House: The House has merged the three committee proposals that were passed this summer and the total price tag of the compiled House bill is close to $1 trillion dollars, according to the Congressional Budget Office. There are still some sticky issues in the House proposal that are being worked out and a floor vote is expected this Saturday, November 7th. Some key rural health provisions are not included in the House bill and it is unlikey that there will be many (if any) floor amendments offered. This means the Senate is the key focus of adding any rural health provisions. Some of these provisions include: improving reimbursement for Rural Health Clinics, allowing Critical Access Hospitals more flexibility with their bed count (currently capped at 25 occupied beds per day), and allowing CRNAs to be reimbursed at cost through Medicare.

For a complete list of the rural health amendments that are hoping to be addressed on the floor of the Senate, please visit the National Rural Health Association Health Reform page.

Senate: The Senate has compiled both proposals that were passed this summer/fall and have sent their bill to the Congressional Budget Office (CBO). The CBO will analyze the bill and provide a price tag to the proposed reforms. It is still unknown when the Senate will have a floor vote on their reform bill and there is talk it may be pushed into 2010.

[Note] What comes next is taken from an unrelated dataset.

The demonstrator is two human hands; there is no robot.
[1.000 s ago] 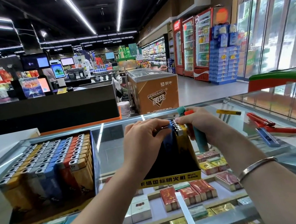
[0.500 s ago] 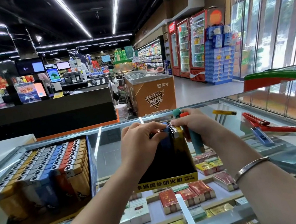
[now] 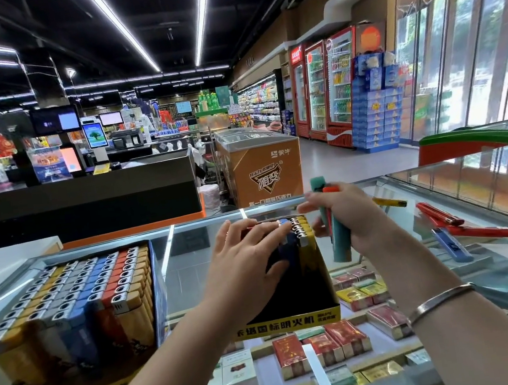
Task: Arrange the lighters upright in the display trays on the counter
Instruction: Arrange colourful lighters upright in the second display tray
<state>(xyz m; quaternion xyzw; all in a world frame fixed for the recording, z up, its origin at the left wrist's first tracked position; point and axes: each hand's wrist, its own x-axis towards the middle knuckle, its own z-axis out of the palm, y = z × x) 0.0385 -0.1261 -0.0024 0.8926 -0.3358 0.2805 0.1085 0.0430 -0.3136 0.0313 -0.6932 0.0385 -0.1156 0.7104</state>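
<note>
Two display trays sit on the glass counter (image 3: 191, 267) in the lower half of the frame. At lower left, the full tray (image 3: 159, 292) is packed with upright lighters (image 3: 75, 304) in yellow, grey, blue and orange rows. At lower centre, the yellow-fronted tray (image 3: 298, 319) is only partly filled: a few blue and yellow lighters (image 3: 300, 244) stand upright at its far end, the near part dark and bare.

The left hand (image 3: 245, 256) lies over the tops of those standing lighters, fingers spread and laid flat across their metal caps, thumb down the near side. The right hand (image 3: 349, 221), just right of the tray, has its fingers curled round a teal lighter (image 3: 341, 242) and an orange-red lighter (image 3: 329, 189), both held roughly upright; a metal bangle (image 3: 440, 299) circles that wrist.

At centre right, loose lighters lie flat on the glass: red ones (image 3: 469, 231), a blue one (image 3: 451, 243) and a yellow one (image 3: 391, 201) farther back. Cigarette packs (image 3: 322, 347) show through the glass below
</note>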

Keep checking back regularly for updates!

Monday, November 2, 2009

Expanding Health Insurance Coverage for Rural Residents through Health Reform

The Rural Policy Research Institute recently released a report entitled "Assuring Health Coverage for Rural People," which was funded by the Robert Wood Johnson Foundation. The Health Reform brief suggests that the challenges that rural people face in obtaining health insurance are partly due to the structure of the rural economy: 64 percent of adults working in rural are employed in jobs where health insurance is provided, compared to 71 percent of their urban counterparts. At the same time, rural workers are far more likely to be self-employed. Rural businesses also pay higher premium costs than urban businesses for similar health insurance plans.